Seeing green
Test engineer Laurence Levan is bathed in an intense green glow from powerful ultraviolet lamps simulating the unfiltered sunlight of space within a test chamber – the lamplight being in fact blue, but filtered through yellow screens to block the harmful ultraviolet rays.
This is the CROSS1 VUV-UV high vacuum chamber at work, based in the Materials and Electrical Components Laboratories at ESA’s ESTEC technical centre in Noordwijk, the Netherlands.

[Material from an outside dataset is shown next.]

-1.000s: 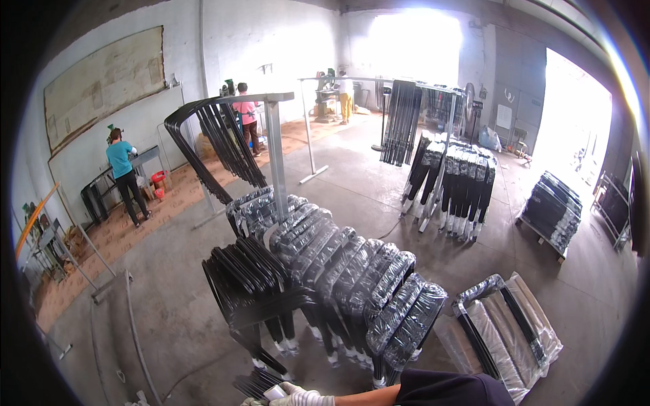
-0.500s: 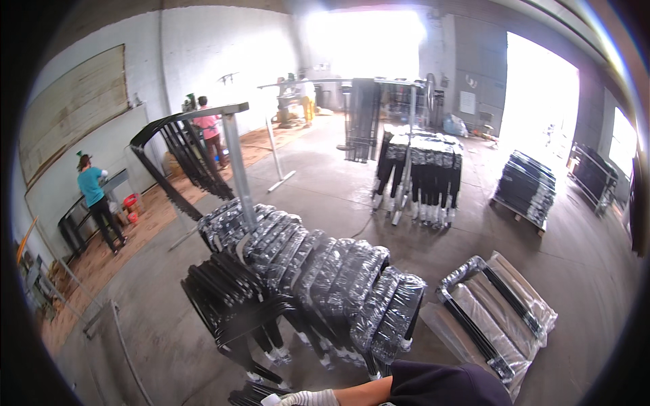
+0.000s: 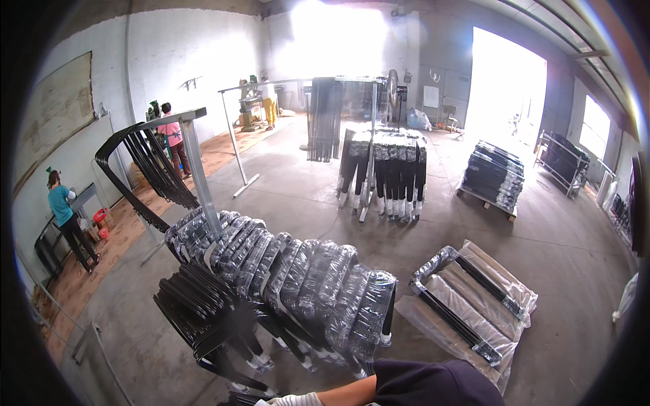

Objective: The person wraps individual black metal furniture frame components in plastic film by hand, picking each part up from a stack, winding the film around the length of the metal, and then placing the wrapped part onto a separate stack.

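My right hand [image 3: 298, 400], in a pale knitted glove, shows only in part at the lower edge. Its fingers are cut off, so I cannot tell whether they grip anything. The forearm reaches leftward from a dark sleeve [image 3: 433, 384]. Beside the glove lie the ends of thin black bars [image 3: 238, 399], mostly out of frame. Just beyond stands a bunch of bare black metal frames [image 3: 193, 298]. A long row of black frames wrapped in clear plastic [image 3: 318, 284] adjoins it, their lower ends white. My left hand is not in view.
Black frames hang from a grey metal rack [image 3: 201, 169]. To the right, partly wrapped frames [image 3: 467, 308] lie on plastic sheeting. Farther off are another rack [image 3: 374, 169], wrapped frames under it and a palletised stack [image 3: 493, 176]. Several people work along the left wall, one in teal [image 3: 61, 203].
The whole view has swung right, so the scene sits farther left in the picture. My gloved hand has sunk slightly at the lower edge. The wrapped frames stand as before.
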Motion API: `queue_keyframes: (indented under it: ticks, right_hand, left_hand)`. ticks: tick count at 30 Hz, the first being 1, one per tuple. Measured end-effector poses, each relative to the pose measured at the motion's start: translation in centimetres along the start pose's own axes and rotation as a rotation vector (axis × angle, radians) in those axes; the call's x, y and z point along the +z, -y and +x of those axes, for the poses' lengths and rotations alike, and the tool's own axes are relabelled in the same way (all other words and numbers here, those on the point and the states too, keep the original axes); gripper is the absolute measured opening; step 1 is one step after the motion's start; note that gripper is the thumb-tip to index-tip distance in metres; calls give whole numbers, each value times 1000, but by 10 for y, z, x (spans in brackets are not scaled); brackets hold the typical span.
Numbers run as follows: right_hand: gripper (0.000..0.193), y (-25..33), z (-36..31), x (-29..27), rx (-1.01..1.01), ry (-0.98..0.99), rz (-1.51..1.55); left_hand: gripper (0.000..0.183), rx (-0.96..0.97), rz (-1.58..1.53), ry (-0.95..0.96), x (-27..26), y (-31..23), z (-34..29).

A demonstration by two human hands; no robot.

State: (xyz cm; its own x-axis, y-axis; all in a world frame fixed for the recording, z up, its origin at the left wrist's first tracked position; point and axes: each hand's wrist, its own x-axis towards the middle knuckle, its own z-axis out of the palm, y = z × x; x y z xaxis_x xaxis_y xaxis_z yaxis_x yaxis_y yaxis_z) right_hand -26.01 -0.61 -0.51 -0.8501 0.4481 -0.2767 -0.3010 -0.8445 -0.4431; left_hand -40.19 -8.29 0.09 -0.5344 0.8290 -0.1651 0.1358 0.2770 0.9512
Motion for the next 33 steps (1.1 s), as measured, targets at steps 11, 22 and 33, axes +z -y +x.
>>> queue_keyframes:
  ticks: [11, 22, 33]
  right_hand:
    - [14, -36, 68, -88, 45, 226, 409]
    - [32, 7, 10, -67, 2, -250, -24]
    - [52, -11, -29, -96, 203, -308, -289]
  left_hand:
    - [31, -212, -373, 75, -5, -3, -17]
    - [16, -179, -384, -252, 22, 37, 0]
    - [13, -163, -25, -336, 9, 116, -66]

The facility is used to recreate the space environment by attaining space-quality vacuum, while subjecting the test item to temperature extremes – ranging from -150°C to +400°C or higher – and exposing it to simulate ultraviolet solar radiation, up to 13 times the sunlight experienced by satellites in Earth orbit.
Typically, such high-intensity radiation is used to perform lifetime testing, artificially ageing the test material to gain insight into how they will perform across a mission’s entire lifetime. In a couple of cases, there are indeed space missions that will have to endure comparable conditions for real.
The facility has recently been used for screening and qualifying various materials for ESA’s 2015 BepiColombo mission to Mercury, as well as Solar Orbiter, which will venture even closer to the Sun after its 2017 launch.
The materials being tested include solar cells, insulating white ceramics to cover the high-gain antenna that will return mission data back to Earth and high-performance thermal control material, such as specially tailored multilayer insulation and Nextel ceramic blankets.